■ Source material ■
=-=-=

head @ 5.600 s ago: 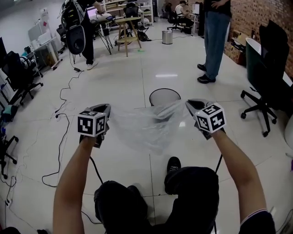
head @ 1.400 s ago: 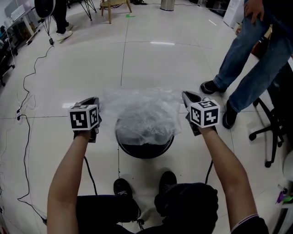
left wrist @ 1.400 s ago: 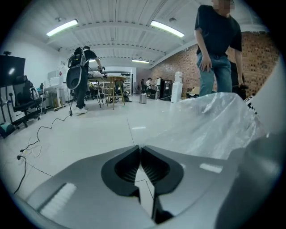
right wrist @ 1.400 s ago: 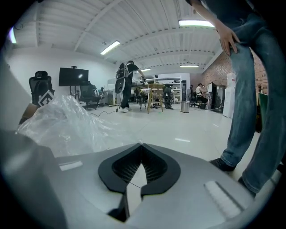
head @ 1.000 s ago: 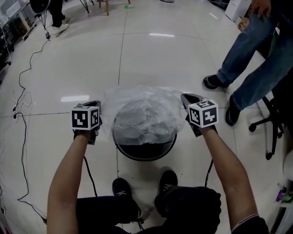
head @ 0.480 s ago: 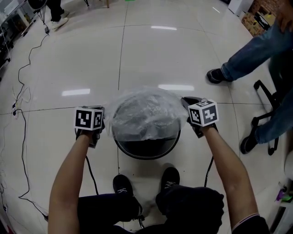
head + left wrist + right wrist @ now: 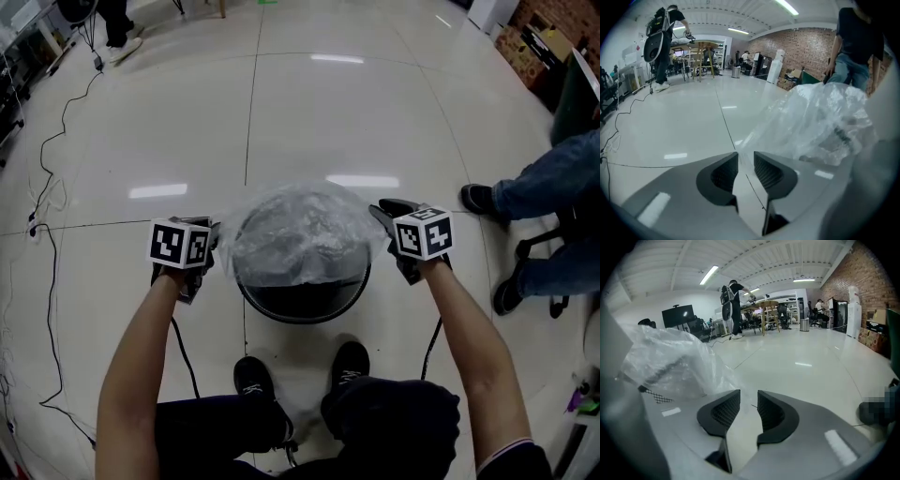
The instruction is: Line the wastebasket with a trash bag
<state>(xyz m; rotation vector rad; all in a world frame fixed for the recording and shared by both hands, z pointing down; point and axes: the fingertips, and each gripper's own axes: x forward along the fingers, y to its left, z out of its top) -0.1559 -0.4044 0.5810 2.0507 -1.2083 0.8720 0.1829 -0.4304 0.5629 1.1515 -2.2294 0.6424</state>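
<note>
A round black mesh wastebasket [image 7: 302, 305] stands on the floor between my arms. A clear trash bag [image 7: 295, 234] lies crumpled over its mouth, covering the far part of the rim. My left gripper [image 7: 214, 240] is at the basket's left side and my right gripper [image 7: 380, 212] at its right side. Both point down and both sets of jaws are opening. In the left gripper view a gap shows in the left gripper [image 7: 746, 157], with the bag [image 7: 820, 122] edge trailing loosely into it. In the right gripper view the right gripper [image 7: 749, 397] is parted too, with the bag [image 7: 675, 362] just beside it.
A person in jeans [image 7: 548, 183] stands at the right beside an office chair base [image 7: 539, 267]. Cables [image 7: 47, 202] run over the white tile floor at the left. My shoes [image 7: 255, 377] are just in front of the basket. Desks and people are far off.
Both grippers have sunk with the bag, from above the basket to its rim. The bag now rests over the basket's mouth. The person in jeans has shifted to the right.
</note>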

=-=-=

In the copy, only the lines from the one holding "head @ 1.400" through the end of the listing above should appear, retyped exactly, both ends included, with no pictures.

■ Exercise response ■
head @ 1.400 s ago: 
left wrist @ 1.400 s ago: 
right wrist @ 1.400 s ago: 
head @ 1.000 s ago: 
head @ 0.480 s ago: 
head + left wrist + right wrist @ now: 
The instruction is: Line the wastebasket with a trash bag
<state>(xyz m; rotation vector rad; all in a world frame fixed for the recording and shared by both hands, z pointing down; point and axes: the fingertips, and each gripper's own axes: x forward along the fingers, y to its left, z out of its top) -0.1559 -0.4044 0.5810 2.0507 -1.2083 0.8720 0.1829 -0.4304 0.5629 1.1515 -2.2294 0.6424</state>
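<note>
A round black mesh wastebasket [image 7: 302, 305] stands on the floor between my arms. A clear trash bag [image 7: 295, 234] lies crumpled over its mouth, covering the far part of the rim. My left gripper [image 7: 214, 240] is at the basket's left side and my right gripper [image 7: 380, 212] at its right side. Both point down and both sets of jaws are opening. In the left gripper view a gap shows in the left gripper [image 7: 746, 157], with the bag [image 7: 820, 122] edge trailing loosely into it. In the right gripper view the right gripper [image 7: 749, 397] is parted too, with the bag [image 7: 675, 362] just beside it.
A person in jeans [image 7: 548, 183] stands at the right beside an office chair base [image 7: 539, 267]. Cables [image 7: 47, 202] run over the white tile floor at the left. My shoes [image 7: 255, 377] are just in front of the basket. Desks and people are far off.
Both grippers have sunk with the bag, from above the basket to its rim. The bag now rests over the basket's mouth. The person in jeans has shifted to the right.
</note>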

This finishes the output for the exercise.